韓国でデビューした日本人であるDKBのYUKU、DXMONのSEITAの話が印象に残っています。K-POPアイドルを夢見て単身で韓国に渡り、言葉の壁を崩すまでに多くの努力と難しさは言葉で説明しなくてもわかると思います。2人とも、韓国での活動に馴染めるように助けてくれたメンバーたちに感謝の気持ちを表していること、そして、日本デビューをすることができたなら、今度は彼ら自身が、メンバーが日本活動に馴染めるように助けてあげたいと話していること、そして、「Re:Born」で優勝して日本デビューをすることができたら家族全員をライブに招待してパフォーマンスする姿を見せたいという夢を持っている点が共通していました。DKBは、2ndステージで1位を獲得したため、ベネフィットとして彼らの映像が日本の街頭ビジョンに映し出されることになります。YUKUの家族が、これを非常に楽しみにしているという話を聞き、私自身もまたワクワクしてしまいました。「Re:Born」の参加者の中では最年少の15歳であるPHOENIX(EASTSHINE)は、タイから単身渡韓し、毎晩、母親とのテレビ電話で1日を締めくくるそうです。夢を叶えるべく挑戦することを選んだ彼の勇気、そしてその夢を応援するために息子を異国へ送り出したご家族の思いを考えると、胸が締め付けられる思いです。

YUKU(DKB)

YUKU(DKB)

SEITA(DXMON)

SEITA(DXMON)

──最後に、視聴者や「Re:Born」に興味を持っている人に向けて、この場を借りて伝えたいメッセージがあればお願いします。
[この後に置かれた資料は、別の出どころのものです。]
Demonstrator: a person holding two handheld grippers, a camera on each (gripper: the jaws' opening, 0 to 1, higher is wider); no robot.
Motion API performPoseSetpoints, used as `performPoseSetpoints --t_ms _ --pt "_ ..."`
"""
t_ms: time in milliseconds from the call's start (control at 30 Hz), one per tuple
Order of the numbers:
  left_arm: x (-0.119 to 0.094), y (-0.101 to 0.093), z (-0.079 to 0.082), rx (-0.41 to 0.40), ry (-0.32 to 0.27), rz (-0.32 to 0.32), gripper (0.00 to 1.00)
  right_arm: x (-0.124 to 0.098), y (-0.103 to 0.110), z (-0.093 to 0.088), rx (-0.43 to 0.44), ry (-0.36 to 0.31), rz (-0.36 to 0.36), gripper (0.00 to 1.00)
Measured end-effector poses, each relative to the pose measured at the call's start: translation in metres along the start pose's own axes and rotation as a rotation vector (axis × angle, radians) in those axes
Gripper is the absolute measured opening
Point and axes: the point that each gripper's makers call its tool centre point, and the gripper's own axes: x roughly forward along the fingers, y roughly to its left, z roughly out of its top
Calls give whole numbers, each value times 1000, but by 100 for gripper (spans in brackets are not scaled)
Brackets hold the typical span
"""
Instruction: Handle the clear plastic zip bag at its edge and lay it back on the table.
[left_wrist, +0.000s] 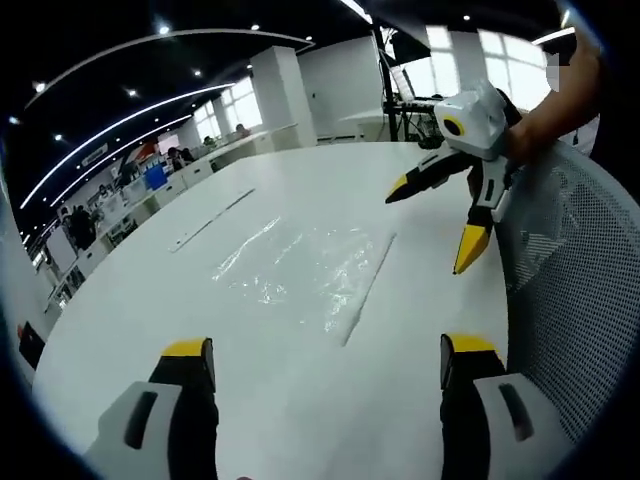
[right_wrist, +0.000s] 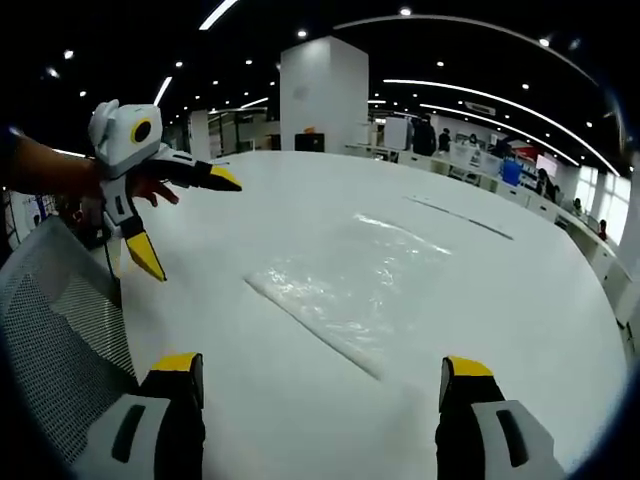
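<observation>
A clear plastic zip bag (left_wrist: 305, 270) lies flat on the white table (left_wrist: 150, 310), its zip edge running along its right side in the left gripper view. My left gripper (left_wrist: 325, 360) is open, its yellow-tipped jaws wide apart just short of the bag. Beyond the bag on the right, my right gripper (left_wrist: 440, 215) hovers open above the table. In the right gripper view the bag (right_wrist: 350, 290) lies ahead of my right gripper (right_wrist: 320, 375), whose jaws stand wide apart. My left gripper (right_wrist: 185, 215) hangs open at the left, held by a hand.
A grey mesh chair back (left_wrist: 575, 290) stands at the table's edge, and the same chair back (right_wrist: 60, 320) shows low on the left in the right gripper view. A thin strip (left_wrist: 212, 222) lies on the table further off. Desks and people fill the office behind.
</observation>
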Motion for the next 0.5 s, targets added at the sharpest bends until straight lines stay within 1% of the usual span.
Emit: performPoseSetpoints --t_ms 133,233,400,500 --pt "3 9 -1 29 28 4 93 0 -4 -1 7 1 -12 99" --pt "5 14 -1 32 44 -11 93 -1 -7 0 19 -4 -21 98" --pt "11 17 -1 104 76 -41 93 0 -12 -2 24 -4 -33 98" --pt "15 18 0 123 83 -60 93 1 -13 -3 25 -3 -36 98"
番組に参加しているグループたちは、泥の中にある真珠のように、発掘さえされれば、素晴らしい価値と可能性を示すことができるチームです。「Re:Born」を視聴している多くのファンの方々も、番組を通じてその可能性を感じ取り、応援していただけるとうれしいです。私は自分の人生を変えることはできませんが、誰かの人生を変えることができるなら、これも価値のある人生だと思います。皆さんの応援と激励が「Re:Born」に参加しているグループをさらに輝かせます。そして彼らは、皆さんの愛を原動力に、全身全霊でステージに挑んでいます。彼らの挑戦を、どうか最後まで見届けてください。